#First time 2v2 AMD driver timeout
120 messages · Page 1 of 1 (latest)
thank you for the reports! We're looking into GPU crash issues - here's a couple troubleshooting articles that might help, but it could be a game issue too
https://theorycraft.helpshift.com/hc/en/3-theorycraft/faq/25-outdated-graphics-drivers/
Outdated Graphics Drivers If you see this image as a pop-up when launching SUPERVIVE, then your graphics drivers are out of date. Take note
Audio Volume Too Low (hot issue) We have received a number of reports sharing some feedback on in-game volume. If you are experiencing weird
as a compooper engineer I'm mostly sure that the fix is either needed to be done by AMD with game-compatibility update, or you, though :)
Maybe even both.
oh yes, this is very possible! This is like when you call for network support from your ISP and they say "is the router plugged in? Can you turn it on and off again?" and you roll your eyes like "yeah of course". Gotta check the obvious stuff first 
shot in the dark here, but can you check if you have "Lumen" enabled in your video settings, and if so, turn it off? It should only affect the lobby, but I see some caching misses in the log 
Not likely to be a fix, but worth a shot
Is it the same as with the 4v4 crash? Because testing the crash in 4v4 will be much faster after turning off lumen :)
ah - would also be handy if you can record a video showing when it happens
That would be much easier if Steam Recording worked in supervive
but i'll enable Adrenalin Replay in background and try to catch it.
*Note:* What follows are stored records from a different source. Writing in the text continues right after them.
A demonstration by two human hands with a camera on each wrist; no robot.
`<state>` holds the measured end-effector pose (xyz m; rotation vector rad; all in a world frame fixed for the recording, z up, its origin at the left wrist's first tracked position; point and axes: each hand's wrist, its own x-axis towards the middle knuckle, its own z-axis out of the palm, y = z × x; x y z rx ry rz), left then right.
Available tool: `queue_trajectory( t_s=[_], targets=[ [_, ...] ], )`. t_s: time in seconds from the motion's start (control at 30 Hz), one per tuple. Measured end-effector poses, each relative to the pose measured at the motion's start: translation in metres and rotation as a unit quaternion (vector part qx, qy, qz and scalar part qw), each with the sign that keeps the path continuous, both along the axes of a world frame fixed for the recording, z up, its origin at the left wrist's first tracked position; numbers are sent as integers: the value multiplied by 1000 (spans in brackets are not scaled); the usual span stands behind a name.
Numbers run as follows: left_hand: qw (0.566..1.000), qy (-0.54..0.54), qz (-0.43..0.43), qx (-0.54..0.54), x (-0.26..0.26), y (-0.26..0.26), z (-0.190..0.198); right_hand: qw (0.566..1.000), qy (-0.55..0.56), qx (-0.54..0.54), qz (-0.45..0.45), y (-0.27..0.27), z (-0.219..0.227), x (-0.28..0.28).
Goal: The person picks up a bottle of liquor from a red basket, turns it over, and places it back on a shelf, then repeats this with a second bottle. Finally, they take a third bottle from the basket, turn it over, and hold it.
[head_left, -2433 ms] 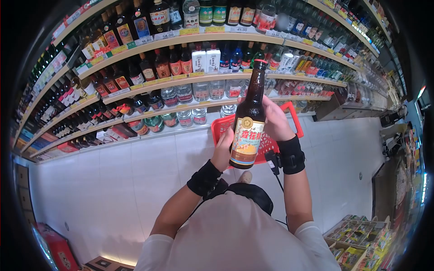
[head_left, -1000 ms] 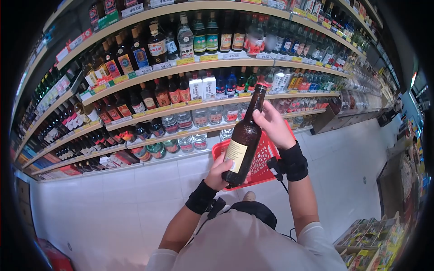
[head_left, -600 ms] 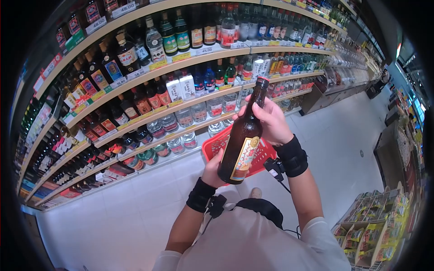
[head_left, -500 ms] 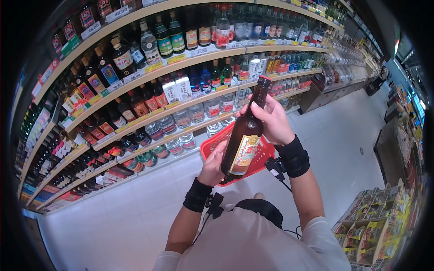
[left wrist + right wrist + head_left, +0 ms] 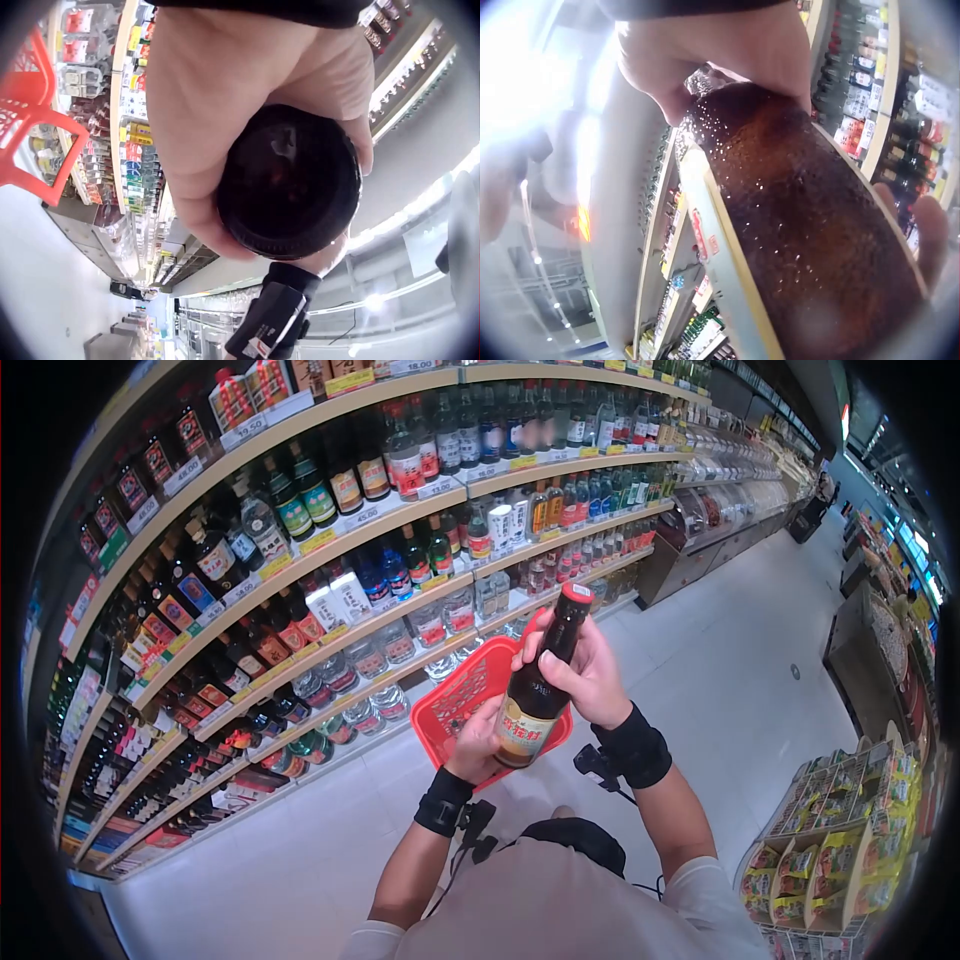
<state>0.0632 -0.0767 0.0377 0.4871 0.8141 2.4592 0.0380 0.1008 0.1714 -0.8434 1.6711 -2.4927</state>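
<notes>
Nearest the body, one brown glass bottle (image 5: pixel 537 685) is held in front of the chest by two hands. The left hand (image 5: pixel 478 740) cups its base, fingers (image 5: pixel 196 225) curled round the bottom edge, and the right hand (image 5: pixel 590 672) wraps the neck just under the red cap. A second ago the bottle stood higher and showed mostly its back label; now it has come down lower and closer to the chest, leaning with the cap away from the person, and its yellow front label faces up toward the head camera. The view has also swung toward the far end of the aisle. That suggests the bottle is being turned over and read rather than put anywhere, since neither hand has loosened. Just behind the bottle sits one red basket (image 5: pixel 455 705), partly hidden by the hands; what lies in it cannot be seen. Beyond it run the shelves (image 5: pixel 330 540), five tiers visible, packed with bottles too many to count. At the lower right stands one rack of packets (image 5: pixel 815 865).
</notes>
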Motion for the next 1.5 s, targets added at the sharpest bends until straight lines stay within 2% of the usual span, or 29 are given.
queue_trajectory(
  t_s=[0.03, 0.13, 0.17, 0.3, 0.4, 0.43, 0.53, 0.57, 0.67, 0.7, 0.83, 1.0, 1.23, 1.37, 1.47, 1.5],
  targets=[
    [993, 35, 48, -100, -7, 8, -3, 1000, 13, 5, -9, 9, 0, 1],
    [965, 142, 96, -200, -6, 37, 15, 999, 44, 14, -29, 35, -2, 5],
    [925, 198, 126, -300, -10, 47, 21, 998, 47, 13, -30, 44, -3, 7],
    [889, 219, 197, -351, -9, 95, 41, 992, 73, 88, -45, 80, -1, 16],
    [872, 246, 198, -375, -16, 125, 36, 992, 63, 106, -30, 108, -2, 19],
    [879, 235, 194, -367, -14, 135, 38, 990, 68, 118, -45, 118, -6, 17],
    [862, 256, 200, -389, -10, 165, 48, 994, 48, 65, -80, 143, -12, 8],
    [881, 230, 172, -376, -12, 174, 43, 997, 32, 41, -61, 153, -10, 6],
    [867, 247, 153, -404, -15, 197, 30, 999, 28, -2, -36, 185, -13, -4],
    [879, 230, 148, -390, -13, 205, 30, 999, 37, -3, -31, 196, -17, -8],
    [861, 247, 170, -410, -9, 230, 27, 999, 27, -22, -19, 224, -20, -14],
    [842, 262, 180, -437, -2, 249, 32, 999, 12, -44, -26, 247, -21, -12],
    [855, 250, 173, -420, 3, 268, 40, 998, -26, -31, -41, 265, -20, -16],
    [852, 226, 201, -427, 8, 272, 47, 996, -59, -62, 13, 275, -25, -33],
    [852, 201, 240, -419, 7, 275, 50, 996, -75, -34, 39, 271, -31, -32],
    [852, 195, 255, -415, 7, 274, 51, 998, -53, 5, 37, 267, -37, -31]
  ],
)
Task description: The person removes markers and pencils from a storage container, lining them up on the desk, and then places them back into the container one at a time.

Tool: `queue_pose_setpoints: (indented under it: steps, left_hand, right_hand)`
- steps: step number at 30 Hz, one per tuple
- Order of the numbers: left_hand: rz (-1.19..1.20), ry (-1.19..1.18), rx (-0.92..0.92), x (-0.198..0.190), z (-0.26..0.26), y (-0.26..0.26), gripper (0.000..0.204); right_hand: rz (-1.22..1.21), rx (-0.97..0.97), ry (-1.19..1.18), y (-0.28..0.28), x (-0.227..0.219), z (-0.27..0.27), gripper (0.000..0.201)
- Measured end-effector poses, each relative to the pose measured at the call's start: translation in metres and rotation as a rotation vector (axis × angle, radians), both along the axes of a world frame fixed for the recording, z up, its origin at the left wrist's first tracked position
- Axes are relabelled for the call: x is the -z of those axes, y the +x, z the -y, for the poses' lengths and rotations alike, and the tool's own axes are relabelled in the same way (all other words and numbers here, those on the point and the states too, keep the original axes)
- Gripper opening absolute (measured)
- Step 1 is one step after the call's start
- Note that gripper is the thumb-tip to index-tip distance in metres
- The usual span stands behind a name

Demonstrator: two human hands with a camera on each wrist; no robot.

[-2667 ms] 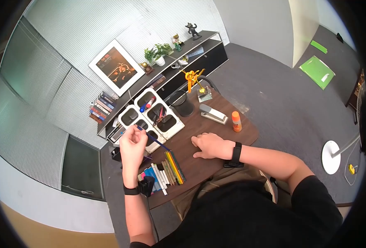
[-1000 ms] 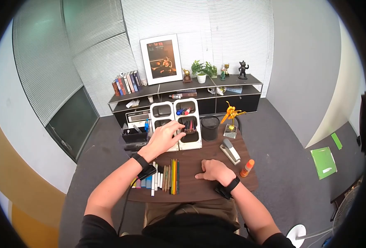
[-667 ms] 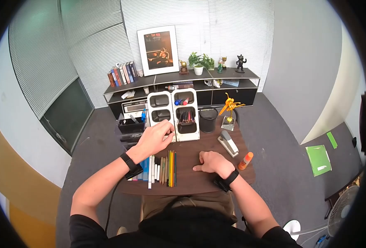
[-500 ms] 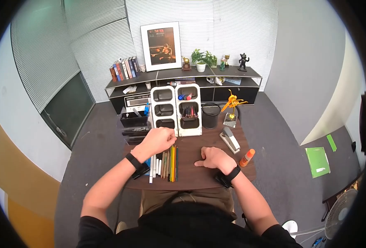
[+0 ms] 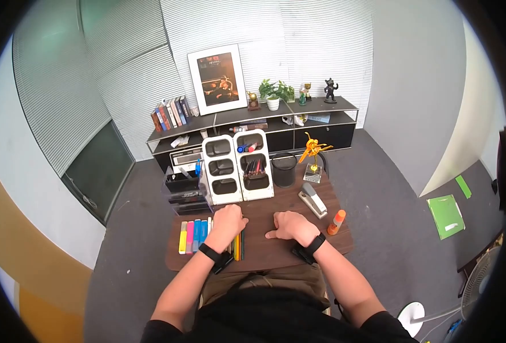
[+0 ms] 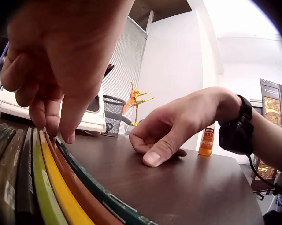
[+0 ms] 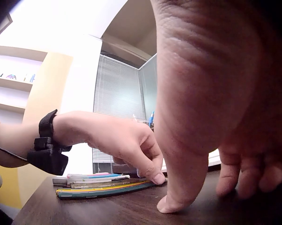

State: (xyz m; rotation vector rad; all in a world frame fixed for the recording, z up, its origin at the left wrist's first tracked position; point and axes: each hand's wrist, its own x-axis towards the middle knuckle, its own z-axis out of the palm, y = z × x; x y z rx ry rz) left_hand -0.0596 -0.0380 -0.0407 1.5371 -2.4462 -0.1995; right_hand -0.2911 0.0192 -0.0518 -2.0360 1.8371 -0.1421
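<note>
My left hand is over the far ends of the row of pencils on the table. In the left wrist view, its thumb and fingertips pinch the end of a reddish-brown pencil, between a yellow pencil and a dark green one. My right hand rests on the tabletop, fingers loosely bent, thumb touching the wood, holding nothing. Left of the pencils lie yellow, pink and blue highlighters. Behind my left hand stands a white organizer whose right column holds markers and dark pencils.
A stapler and an orange glue stick are to the right. Behind them stand a black mesh cup and a golden figurine. A dark desk caddy stands left of the organizer. The table's front edge is near my lap.
Earlier my left hand held a dark blue pencil by the organizer, then hovered over its right column. It has come back to the pencil row without that pencil. My right hand stays on the table.
</note>
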Motion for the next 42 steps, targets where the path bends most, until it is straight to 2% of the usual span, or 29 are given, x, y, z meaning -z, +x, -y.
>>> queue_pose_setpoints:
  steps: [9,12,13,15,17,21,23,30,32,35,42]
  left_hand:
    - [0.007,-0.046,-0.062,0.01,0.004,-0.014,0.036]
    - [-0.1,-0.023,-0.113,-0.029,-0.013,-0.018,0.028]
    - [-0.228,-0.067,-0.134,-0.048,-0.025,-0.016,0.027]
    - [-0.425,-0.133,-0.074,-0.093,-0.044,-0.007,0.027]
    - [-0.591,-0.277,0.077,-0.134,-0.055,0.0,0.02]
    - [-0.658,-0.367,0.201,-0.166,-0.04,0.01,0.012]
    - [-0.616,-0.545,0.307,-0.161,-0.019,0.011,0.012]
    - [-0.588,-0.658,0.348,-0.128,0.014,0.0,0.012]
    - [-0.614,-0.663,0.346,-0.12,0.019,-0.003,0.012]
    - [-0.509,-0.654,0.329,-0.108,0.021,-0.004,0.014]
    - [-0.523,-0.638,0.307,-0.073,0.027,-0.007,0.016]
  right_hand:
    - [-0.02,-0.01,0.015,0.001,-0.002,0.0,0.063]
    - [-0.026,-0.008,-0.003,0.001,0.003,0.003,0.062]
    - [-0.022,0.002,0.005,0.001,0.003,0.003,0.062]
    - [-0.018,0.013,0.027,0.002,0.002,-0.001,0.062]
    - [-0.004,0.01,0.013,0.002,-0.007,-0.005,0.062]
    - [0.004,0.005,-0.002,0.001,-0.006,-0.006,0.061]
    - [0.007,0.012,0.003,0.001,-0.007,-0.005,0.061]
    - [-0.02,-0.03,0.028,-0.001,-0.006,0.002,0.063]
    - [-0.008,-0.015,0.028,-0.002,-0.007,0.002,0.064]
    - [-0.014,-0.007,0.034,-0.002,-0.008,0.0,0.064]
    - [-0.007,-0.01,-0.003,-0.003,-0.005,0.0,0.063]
Though the video will be most likely damaged the moment the gpu driver crashes and adrenalin restarts
It feels like it happens when some champion is doing something~
Or I could try using OBS CPU-based recording that would not interrupt on screen restart. Hmm.
we have an issue I'm thinking of where some folks seem to be crashing when certain UI shows up, so I'm wondering if this is the same issue hitting you here
yeah OBS is the way to go IMO if you have it setup
Miiight be this!
And if the game itself somehow uses the UE5 built-in internet browser, that also might be an issue. AMD REALLY does not like hardware acceleration in non-gaming apps turned on when gaming apps are opened. I've crashed more in a month of using AMD than in 15 years of using nvidia because of this.
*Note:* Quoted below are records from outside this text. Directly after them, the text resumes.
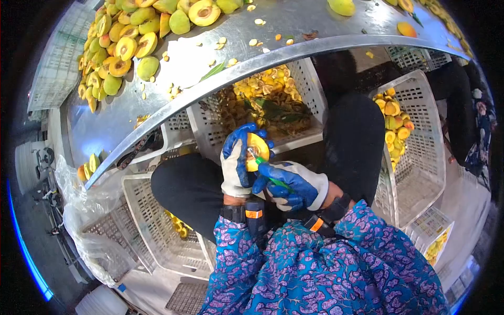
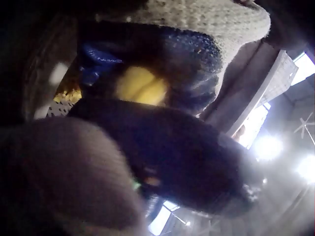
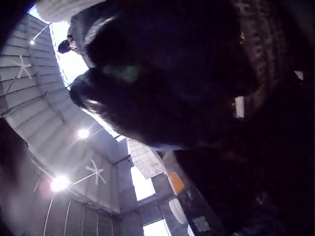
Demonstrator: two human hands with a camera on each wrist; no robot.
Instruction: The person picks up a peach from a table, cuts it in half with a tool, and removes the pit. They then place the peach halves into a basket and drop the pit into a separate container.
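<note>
Upper left of the head frame: heap of halved yellow-green fruit (image 1: 123, 44) on a curved steel counter (image 1: 294, 23), loose pits (image 1: 255, 41) scattered beside it. Lower left: clear plastic bag (image 1: 79, 210), then white slatted crates (image 1: 149, 220) under the counter edge.

Centre, above the lap: left hand (image 1: 236, 165) in a blue-and-white glove, fingers curled round a yellow fruit half (image 1: 257, 151), cut face turned up toward the camera. In the left wrist view, same yellow fruit (image 2: 141, 86) wedged among dark blurred glove fingers.

Just right of it: right hand (image 1: 289, 184), gloved alike, fingers closed round a green-handled tool (image 1: 273, 178), tip touching the fruit's cut face. Right wrist view too dark to show the grip; only a faint green patch near the top.

Behind the hands: crate of yellow scraps and leaves (image 1: 268, 107). Right of frame: another crate with whole and halved fruit (image 1: 394, 118). Bottom: purple-patterned sleeves (image 1: 315, 268).
</note>
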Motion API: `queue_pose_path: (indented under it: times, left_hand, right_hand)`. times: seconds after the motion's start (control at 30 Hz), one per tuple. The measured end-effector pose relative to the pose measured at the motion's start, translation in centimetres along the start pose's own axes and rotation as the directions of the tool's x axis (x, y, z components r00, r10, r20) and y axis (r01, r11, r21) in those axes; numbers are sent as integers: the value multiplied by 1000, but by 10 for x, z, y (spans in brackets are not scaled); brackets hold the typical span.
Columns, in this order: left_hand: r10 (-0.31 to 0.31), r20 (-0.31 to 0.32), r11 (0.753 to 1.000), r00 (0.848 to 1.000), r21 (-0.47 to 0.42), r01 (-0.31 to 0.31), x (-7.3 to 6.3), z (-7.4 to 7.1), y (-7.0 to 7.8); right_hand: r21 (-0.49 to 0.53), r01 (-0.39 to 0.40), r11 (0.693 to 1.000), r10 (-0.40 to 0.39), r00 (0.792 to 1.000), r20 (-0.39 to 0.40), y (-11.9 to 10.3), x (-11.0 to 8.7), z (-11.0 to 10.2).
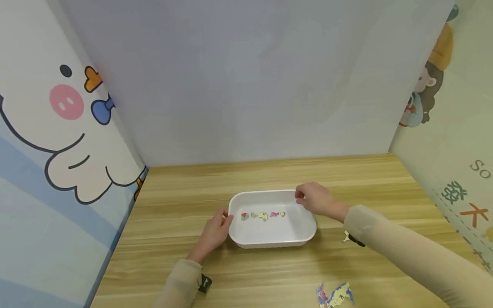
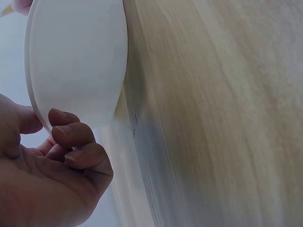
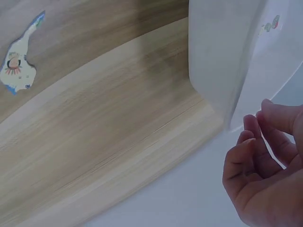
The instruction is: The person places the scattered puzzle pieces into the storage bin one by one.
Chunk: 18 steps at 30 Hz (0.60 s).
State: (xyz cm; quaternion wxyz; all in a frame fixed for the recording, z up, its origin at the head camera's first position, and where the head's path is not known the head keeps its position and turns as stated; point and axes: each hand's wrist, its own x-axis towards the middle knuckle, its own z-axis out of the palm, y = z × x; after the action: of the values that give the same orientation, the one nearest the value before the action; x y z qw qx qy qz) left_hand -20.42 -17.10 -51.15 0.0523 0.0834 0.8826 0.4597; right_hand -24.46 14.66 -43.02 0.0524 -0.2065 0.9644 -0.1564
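Observation:
A white, shallow plastic tray point(image 1: 274, 237) with rounded corners sits on the wooden table. Along its floor runs a row of several small coloured cutouts, among them a red-and-green one point(image 1: 244, 216) and a yellow one point(image 1: 263, 216). At the tray's left side my left hand point(image 1: 216, 229) grips the rim between thumb and curled fingers. My right hand point(image 1: 313, 197) is at the back right corner, pinching the rim with the thumb on the inner side. In the right wrist view, the right hand's fingertips point(image 3: 251, 122) lie against the rim's outside.
Blue-and-yellow paper cutouts point(image 1: 339, 295) lie on the table point(image 1: 185, 192) at the front right. A small pale cutout point(image 1: 345, 236) is beside the right sleeve. A plain pale wall point(image 1: 254, 85) stands behind the table, with cartoon-printed panels point(image 1: 42, 128) on both sides.

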Motion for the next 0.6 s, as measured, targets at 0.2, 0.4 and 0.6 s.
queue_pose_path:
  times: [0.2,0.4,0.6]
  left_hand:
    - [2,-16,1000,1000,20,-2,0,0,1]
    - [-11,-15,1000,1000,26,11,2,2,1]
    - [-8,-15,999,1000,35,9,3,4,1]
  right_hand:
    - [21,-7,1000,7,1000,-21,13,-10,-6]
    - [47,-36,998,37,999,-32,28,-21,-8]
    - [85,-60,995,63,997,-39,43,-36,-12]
yeah AMD drivers are not the best IMHO, love the CPUs but the GPUs can have weird stuff like that
Also AMD has biiig issues with DX12 lately.
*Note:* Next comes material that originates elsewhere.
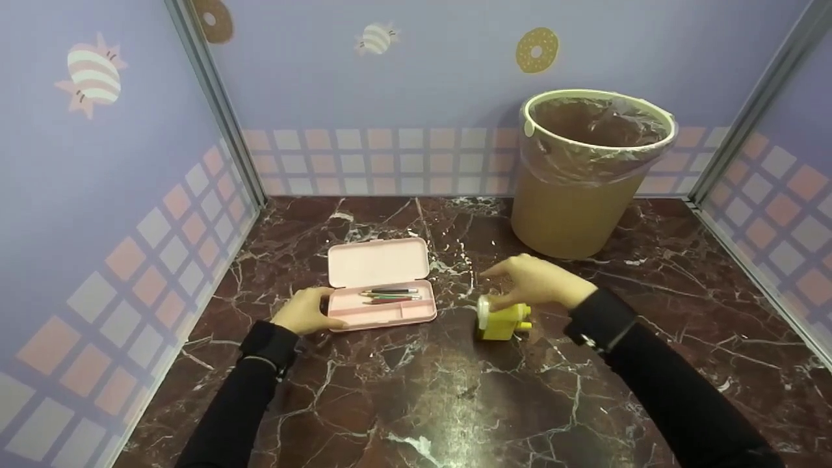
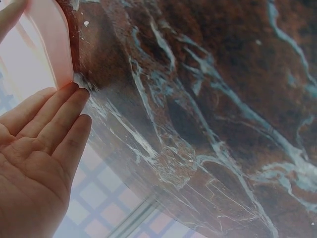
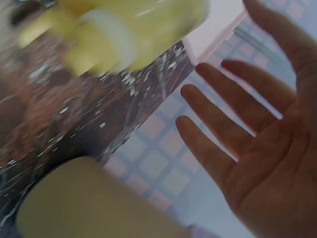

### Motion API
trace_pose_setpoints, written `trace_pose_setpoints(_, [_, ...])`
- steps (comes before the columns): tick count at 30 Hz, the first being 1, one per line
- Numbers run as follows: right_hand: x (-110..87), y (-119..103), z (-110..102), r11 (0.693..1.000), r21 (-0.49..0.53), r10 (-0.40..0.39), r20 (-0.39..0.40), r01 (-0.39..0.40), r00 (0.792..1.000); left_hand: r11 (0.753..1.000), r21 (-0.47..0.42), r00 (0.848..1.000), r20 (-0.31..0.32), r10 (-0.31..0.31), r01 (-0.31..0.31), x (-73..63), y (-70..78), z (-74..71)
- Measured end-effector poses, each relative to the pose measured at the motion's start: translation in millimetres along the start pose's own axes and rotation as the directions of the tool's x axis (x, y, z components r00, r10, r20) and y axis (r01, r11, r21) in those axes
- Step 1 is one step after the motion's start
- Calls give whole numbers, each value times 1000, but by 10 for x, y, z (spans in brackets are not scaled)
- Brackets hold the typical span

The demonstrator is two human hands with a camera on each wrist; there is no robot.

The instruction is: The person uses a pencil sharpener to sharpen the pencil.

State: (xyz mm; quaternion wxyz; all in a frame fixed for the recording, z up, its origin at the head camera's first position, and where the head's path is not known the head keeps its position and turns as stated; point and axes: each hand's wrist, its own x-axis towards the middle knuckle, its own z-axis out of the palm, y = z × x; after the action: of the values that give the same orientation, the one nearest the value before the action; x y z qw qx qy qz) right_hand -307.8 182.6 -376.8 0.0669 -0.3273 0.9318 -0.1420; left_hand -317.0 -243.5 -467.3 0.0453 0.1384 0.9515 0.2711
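Note:
An opened pink pencil case (image 1: 378, 262) lies on the marbled table, its lid tipped back. Several pencils (image 1: 391, 294) are in its tray. At the case's left end is my left hand (image 1: 304, 312), thumb by the front edge. Straight fingertips meet the case's pink side (image 2: 55, 42) in the left wrist view. To the right stands a yellow pencil sharpener (image 1: 500, 323) with a whitish end and a yellow crank. My right hand (image 1: 534, 281) hovers over it, fingers spread; in the right wrist view nothing is between those fingers and the sharpener (image 3: 158, 29) is beside them.
A tall beige bin (image 1: 572, 208) with a clear plastic liner stands at the back right, behind my right hand. Small pale shavings (image 1: 465, 257) are scattered between case and bin. Patterned panels (image 1: 416, 84) enclose the table at the back and both sides.

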Motion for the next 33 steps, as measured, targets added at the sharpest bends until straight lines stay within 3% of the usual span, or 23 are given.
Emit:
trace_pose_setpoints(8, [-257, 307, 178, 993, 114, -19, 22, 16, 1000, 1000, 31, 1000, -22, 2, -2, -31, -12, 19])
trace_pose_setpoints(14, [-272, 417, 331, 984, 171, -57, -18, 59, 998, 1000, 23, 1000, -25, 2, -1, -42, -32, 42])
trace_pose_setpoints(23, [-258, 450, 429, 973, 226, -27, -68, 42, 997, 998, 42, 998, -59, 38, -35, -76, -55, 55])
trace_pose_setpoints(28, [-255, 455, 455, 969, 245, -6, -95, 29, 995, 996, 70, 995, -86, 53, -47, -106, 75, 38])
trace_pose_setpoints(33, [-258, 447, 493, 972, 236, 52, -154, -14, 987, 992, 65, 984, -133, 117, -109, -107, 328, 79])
Now, starting the recording session and jumping into 4v4 que. Should crash in a couple of games max.
I'll actually stream it to twitch so it will autoarchive 
Soooo.
I've played a couple of 4v4 matches and didn't crash once. That's after disabling Lumen.

hmmmmm, that is... very suspicious
because it really shouldn't matter. I'll pass this along to our rendering pro
I can add I've had a single crash on supervive and I think it was after enabling lumen after seeing guntharf talk about it on a post, it only happened to me once though
But Im pretty sure it was after I enabled the setting yeah I just looked it up I enabled it on the 27 and I crashed a couple days ago, like 4 or so at max
Interesting, Lumen is only active as opt in from menus and only active on Lobby/Hero select. We force disable when in game
keep us posted - if you continue to have no crashes that would be interesting information. I'm wondering if maybe it's just luck of the draw since your crashes don't look that frequent
Played bit more and still no crashes.
I've checked my 4v4 stats on supervive stats website and at the moment of creating this thread I had a crash every 10 games.
I've played more than 10 games now and still no crash.
Will try more tomorrow!
thanks for the update!
thanks for the update! Very confusing results but I'll take the W
After 12 games I've got crashed during a teamfight (it's always during a teamfight).
It crashed the moment I've alt-Q to upgrage last spell.
And It was also my first game as Celeste for a looong time.
can you do the following steps please?
Head to your Temp folder C:\Users\%USERNAME%\AppData\Local\Temp
Look for recently created files ending in dmp with the format PACKER_*_*.dmp
Examples: %TEMP%\PACKER_9719935093_25724.dmp or %TEMP%\PACKER_954071203_58416.dmp
Zip them up and send them to me directly (do not share here as they may contain sensitive information). They may be large, if so they can be uploaded to a secure location such as Google Drive and then shared directly to me 
From today's crash I don't have any dmpfiles in my local appdata temp folder. If you're interested I have the selected two from today's crash and also some older ones. I see there's assertion crash dumps for supervive in steam dumps.
The QML renderer dump seems to be from the moment I've been updating gpu drivers
https://www.twitch.tv/videos/2319145643?t=01h43m09s
This is the crash moment. It ends with the crash (obs stopped transmission)
||(don't judge my disabled elderly elephant on a aim skillz)||
I'm wondering if it's crashing only when I play certain characters.
I do seem to remember than on each of the crashes I had, there was an enemy Kingpin in my vision range. But I can't say for sure.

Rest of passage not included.